Elle considère seulement que les idées en question sont soit des conséquences
de la définition proposée, soit des concepts proches de l’idée de
justice mais distincts de celle-ci.
En
conclusion,
nous insisterons sur le fait que la justice, étant ce qui permet de
juger la limite de tout, elle doit se juger elle-même et elle est limitée.

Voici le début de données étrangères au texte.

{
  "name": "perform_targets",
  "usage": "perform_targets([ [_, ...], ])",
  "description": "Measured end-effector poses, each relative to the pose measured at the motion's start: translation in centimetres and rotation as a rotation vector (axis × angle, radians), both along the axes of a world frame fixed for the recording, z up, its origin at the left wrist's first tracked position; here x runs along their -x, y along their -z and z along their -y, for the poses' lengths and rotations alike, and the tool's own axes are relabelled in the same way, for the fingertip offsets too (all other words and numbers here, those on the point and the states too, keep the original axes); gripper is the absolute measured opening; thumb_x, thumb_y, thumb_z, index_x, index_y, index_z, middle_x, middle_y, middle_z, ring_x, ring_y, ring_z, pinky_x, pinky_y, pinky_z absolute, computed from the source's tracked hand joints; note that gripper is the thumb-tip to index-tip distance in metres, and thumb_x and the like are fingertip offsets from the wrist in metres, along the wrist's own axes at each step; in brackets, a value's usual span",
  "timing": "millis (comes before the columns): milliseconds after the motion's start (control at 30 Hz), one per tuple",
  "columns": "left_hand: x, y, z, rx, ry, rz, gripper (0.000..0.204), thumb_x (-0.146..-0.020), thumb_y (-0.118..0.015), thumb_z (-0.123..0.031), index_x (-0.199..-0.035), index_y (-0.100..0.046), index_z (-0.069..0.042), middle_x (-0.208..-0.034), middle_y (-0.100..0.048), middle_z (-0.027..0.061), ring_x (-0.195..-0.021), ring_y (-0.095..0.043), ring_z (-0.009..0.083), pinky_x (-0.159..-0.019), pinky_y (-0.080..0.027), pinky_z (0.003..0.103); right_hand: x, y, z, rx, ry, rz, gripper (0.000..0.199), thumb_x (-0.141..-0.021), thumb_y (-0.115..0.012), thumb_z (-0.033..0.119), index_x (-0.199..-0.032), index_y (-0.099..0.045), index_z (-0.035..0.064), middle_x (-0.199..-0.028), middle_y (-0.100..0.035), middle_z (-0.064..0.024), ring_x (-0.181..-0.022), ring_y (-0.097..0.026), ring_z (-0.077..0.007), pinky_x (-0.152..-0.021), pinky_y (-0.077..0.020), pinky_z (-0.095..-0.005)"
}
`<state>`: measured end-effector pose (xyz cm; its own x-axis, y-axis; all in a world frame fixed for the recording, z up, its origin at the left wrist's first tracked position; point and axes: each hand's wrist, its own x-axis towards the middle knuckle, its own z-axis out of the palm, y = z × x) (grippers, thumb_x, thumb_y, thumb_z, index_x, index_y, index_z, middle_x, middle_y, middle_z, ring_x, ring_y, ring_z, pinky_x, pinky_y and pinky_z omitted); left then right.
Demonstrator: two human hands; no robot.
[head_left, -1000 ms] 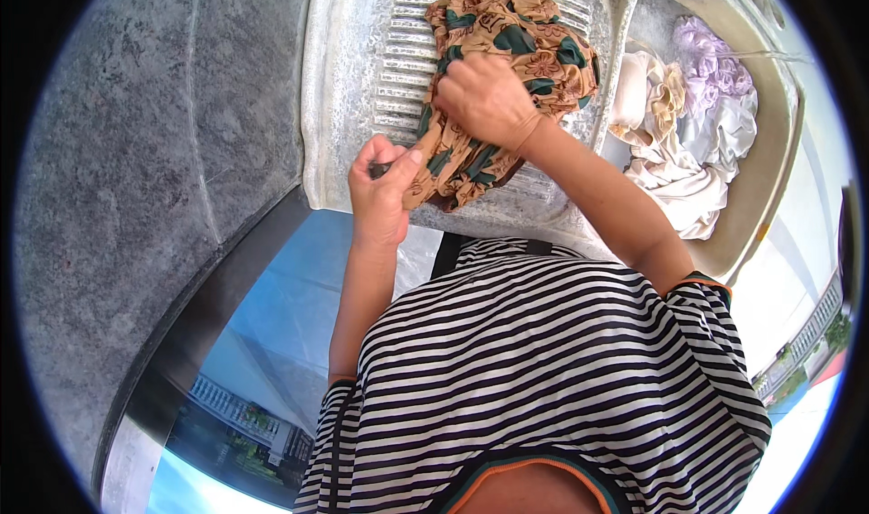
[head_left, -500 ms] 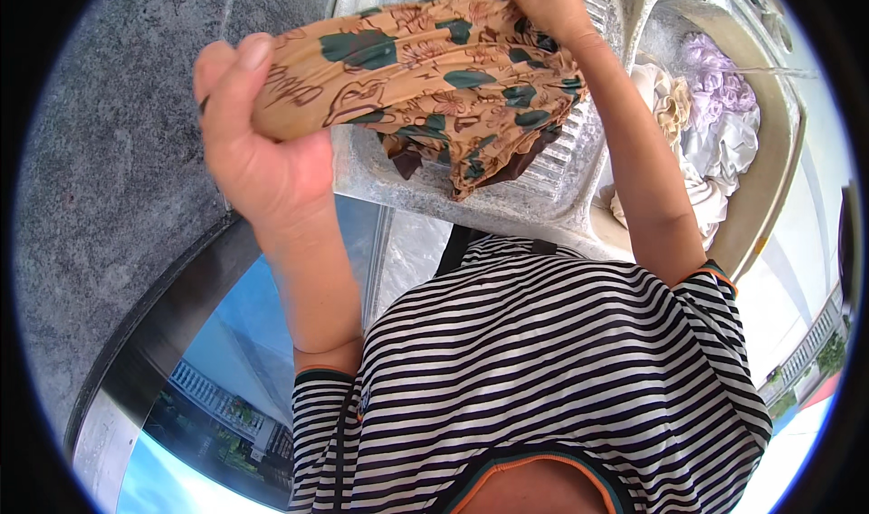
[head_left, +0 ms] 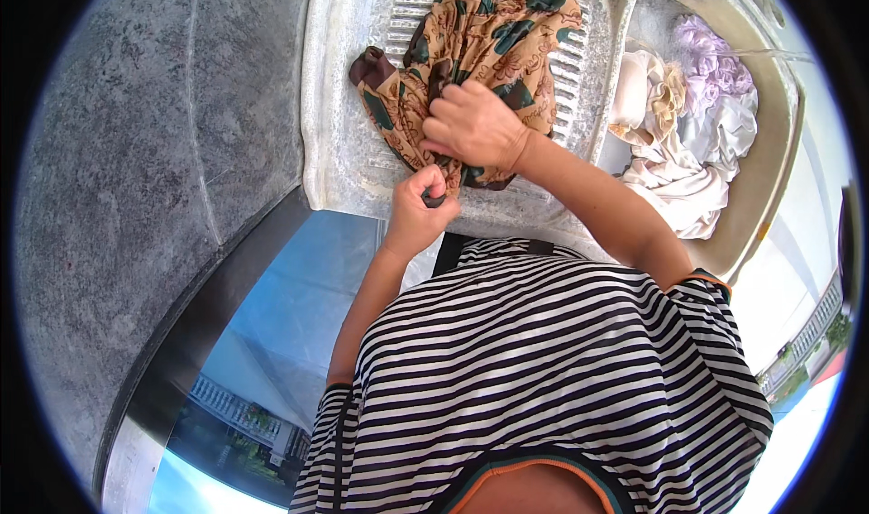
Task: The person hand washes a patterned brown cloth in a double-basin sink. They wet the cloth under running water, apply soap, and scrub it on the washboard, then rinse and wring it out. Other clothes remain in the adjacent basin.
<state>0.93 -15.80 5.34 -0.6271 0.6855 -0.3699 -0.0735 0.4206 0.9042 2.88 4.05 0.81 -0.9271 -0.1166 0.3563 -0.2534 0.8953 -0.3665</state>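
A tan patterned garment [head_left: 520, 57], printed with dark green patches and brown line drawings, lies bunched on the ridged washboard [head_left: 579, 79] of a laundry sink. Its near end is gathered in my left hand [head_left: 421, 211], a fist by the board's front edge with a dark bit of cloth showing in its curl. Just beyond and to the right, my right hand [head_left: 477, 126] presses on the garment with bent fingers closed around a fold. Those fingertips are partly hidden. A brown edge of the garment sticks out to the left.
To the right is the sink basin [head_left: 769, 165], holding a lilac ruffled cloth [head_left: 715, 70] and pale white clothes [head_left: 683, 188]. A thin stream of water crosses above it. A grey stone counter [head_left: 118, 152] runs along the left, above a reflective panel [head_left: 272, 333].
The garment, stretched up between my hands before, now lies on the washboard. My left hand has come down and to the right; my right hand has moved nearer and left, beside it.
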Motion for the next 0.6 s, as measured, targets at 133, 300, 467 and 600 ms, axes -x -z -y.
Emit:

En conséquence, nul ne doit vouloir être juste à l’excès
car un tel excès détruit l’idée même de justice. Puisque, l’un de nos projets est de partir des apports cumulés des deux doctrines aujourd’hui dominantes en philosophie juridique contemporaine, nous allons envisager ces deux grandes philosophies du droit sous l’angle de leurs avantages et inconvénients. Puis ensuite nous verrons en quoi, malgré cette contemporanéité, ces doctrines s’inscrivent dans un débat qui présente des récurrences au cœur desquelles se situe précisément l'idée de justice que nous nous proposons de défendre. I)
Permanence, avantages et inconvénients des deux courants dominants. A)
Avantages et inconvénients des théories positivistes
De
nombreux philosophes contemporains mais aussi quelques juristes
critiquent le positivisme juridique(1). Ces critiques sont fondées.
Notre propos n’est donc pas ici de défendre les thèses positivistes.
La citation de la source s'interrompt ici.